#### [ABOUT THIS EXERCISE]
In the records that follow, locate every line with "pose" and extract it.
####################
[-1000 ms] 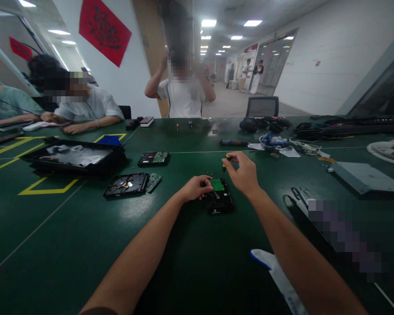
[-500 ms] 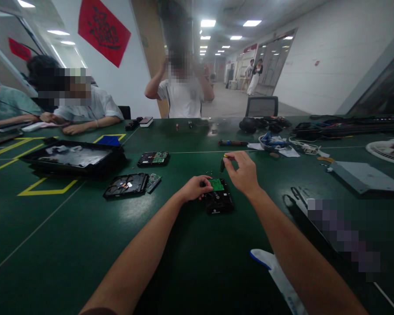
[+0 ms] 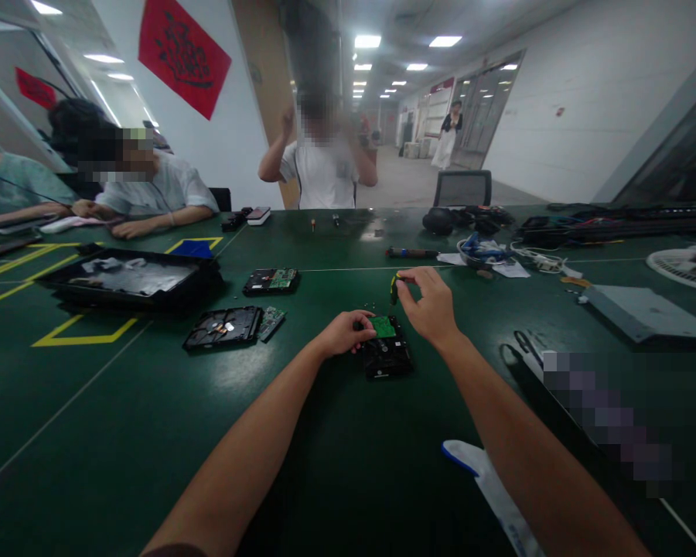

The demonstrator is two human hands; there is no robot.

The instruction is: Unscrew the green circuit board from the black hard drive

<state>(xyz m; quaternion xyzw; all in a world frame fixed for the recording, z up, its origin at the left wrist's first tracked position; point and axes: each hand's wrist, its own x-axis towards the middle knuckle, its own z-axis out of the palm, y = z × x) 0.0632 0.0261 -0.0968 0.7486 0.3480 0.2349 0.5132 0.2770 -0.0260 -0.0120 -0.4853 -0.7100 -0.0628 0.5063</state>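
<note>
A black hard drive [image 3: 387,356] with a small green circuit board [image 3: 383,326] on top lies on the green table [image 3: 121,433] in front of me. My left hand [image 3: 345,333] grips the drive's left edge, fingers curled round it. My right hand [image 3: 432,305] pinches the handle of a small black and yellow screwdriver [image 3: 394,288], held upright with its tip down at the board's far edge.
Another opened drive [image 3: 223,326] with a loose board [image 3: 272,319] and a third drive [image 3: 271,280] lie to the left, near a black tray [image 3: 131,278]. A white glove [image 3: 487,487] lies under my right forearm. Cables and tools [image 3: 481,249] lie beyond. People sit and stand at the far side.
My right hand has turned the screwdriver slightly at the board; the handle sits a little lower. The standing person opposite has moved their arms. My left hand has stayed put.
</note>
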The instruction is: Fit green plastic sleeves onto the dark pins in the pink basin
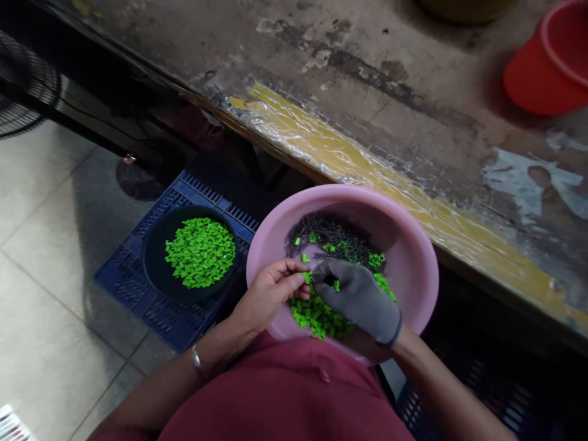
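Observation:
A pink basin [421,269] rests at my lap against the bench edge. In it lie a heap of small green plastic pieces [321,315] and a tangle of thin dark wire-like strands [337,229], with several green pieces scattered over the strands. My left hand [269,294], bare, pinches a small green piece [307,277] between thumb and fingertips above the basin. Close against it, my right hand [361,297] in a grey glove has thumb and fingers pinched together; whatever they hold is too small to make out. One more green piece [337,285] shows by the glove's palm.
To the left, a dark bowl [154,269] full of green pieces [201,252] sits on a blue slatted plastic crate [126,275]. Beyond it stands a fan [27,86]. The worn bench [413,67] carries a red bucket [537,79] at right and yellow taped edging [321,144].

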Demonstrator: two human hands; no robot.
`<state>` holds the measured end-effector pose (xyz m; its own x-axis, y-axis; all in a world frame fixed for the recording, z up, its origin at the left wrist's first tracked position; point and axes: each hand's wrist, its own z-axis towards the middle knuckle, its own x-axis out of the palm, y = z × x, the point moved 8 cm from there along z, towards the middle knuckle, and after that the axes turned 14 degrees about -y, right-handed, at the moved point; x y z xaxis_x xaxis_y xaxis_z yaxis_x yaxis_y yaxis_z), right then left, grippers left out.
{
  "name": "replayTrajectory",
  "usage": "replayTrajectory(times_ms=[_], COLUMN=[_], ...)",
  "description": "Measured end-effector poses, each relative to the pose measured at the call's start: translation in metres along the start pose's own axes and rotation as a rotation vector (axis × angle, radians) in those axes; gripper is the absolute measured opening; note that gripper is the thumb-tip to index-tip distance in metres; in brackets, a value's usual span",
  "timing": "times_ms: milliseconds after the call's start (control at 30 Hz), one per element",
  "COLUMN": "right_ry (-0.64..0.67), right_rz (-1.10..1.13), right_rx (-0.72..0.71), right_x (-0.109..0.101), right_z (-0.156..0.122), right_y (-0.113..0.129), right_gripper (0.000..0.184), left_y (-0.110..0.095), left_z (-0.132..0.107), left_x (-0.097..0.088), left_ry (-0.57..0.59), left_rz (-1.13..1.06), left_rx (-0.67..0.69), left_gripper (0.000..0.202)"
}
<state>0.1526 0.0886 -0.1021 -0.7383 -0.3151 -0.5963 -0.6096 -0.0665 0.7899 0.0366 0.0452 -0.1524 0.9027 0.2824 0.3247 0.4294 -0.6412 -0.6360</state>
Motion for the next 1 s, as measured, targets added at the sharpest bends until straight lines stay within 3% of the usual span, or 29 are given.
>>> replayTrajectory(times_ms=[300, 633, 733, 1000], right_ry=[-0.116, -0.092, -0.141, -0.293], right_rz=[0.138, 0.301, 0.359, 0.371], right_rx=[0.169, 0.259, 0.32, 0.413], right_x=[0.004, 0.004, 0.001, -0.003], right_z=[-0.016, -0.017, -0.017, -0.02], right_y=[-0.009, -0.005, -0.015, -0.031], right_gripper=[0.012, 0.015, 0.011, 0.015], left_y=[0.001, 0.0, -0.001, 0.003], left_z=[-0.005, -0.003, -0.002, 0.0], left_x=[0.003, 0.001, -0.003, -0.002], left_ry=[-0.035, -0.028, -0.037, 0.007], left_rz=[-0.106, -0.066, 0.019, 0.03], left_rx=[-0.045, -0.022, 0.023, -0.019], left_gripper=[0.024, 0.023, 0.021, 0.023])
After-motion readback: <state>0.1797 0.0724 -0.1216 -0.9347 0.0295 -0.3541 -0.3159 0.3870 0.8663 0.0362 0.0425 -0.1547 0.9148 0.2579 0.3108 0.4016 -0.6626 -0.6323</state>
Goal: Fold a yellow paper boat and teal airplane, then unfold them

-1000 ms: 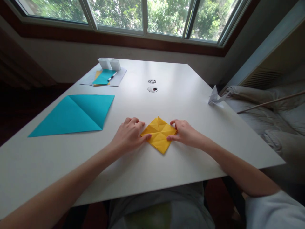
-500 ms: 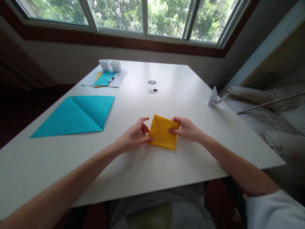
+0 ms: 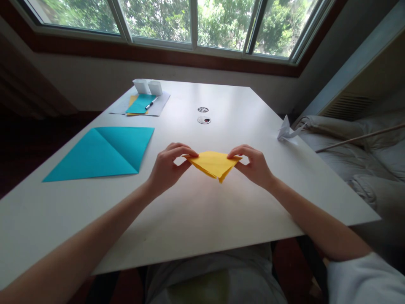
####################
#### [WRITTEN REPLY]
`<state>` holds the measured end-effector pose (xyz m; its own x-axis, y-axis; all in a world frame fixed for the recording, z up, its origin at the left wrist's first tracked position; point and axes: each hand's wrist, its own z-axis towards the middle knuckle, its own x-axis out of the palm, y = z × x, the point moved 8 cm from there along z, towards the middle knuckle, and after that the axes turned 14 degrees about -y, right-handed, at the moved point; x y z xaxis_x xaxis_y xaxis_z yaxis_x yaxis_y yaxis_z), right then left, grippers left out.
  "description": "Measured end-effector poses, each relative to the pose measured at the call's start: translation in metres along the start pose's own axes and rotation as a rotation vector (axis × angle, radians) in those axes; gripper is the absolute measured opening; note that gripper is the thumb-tip to index-tip distance in metres; in brackets, a value's usual span",

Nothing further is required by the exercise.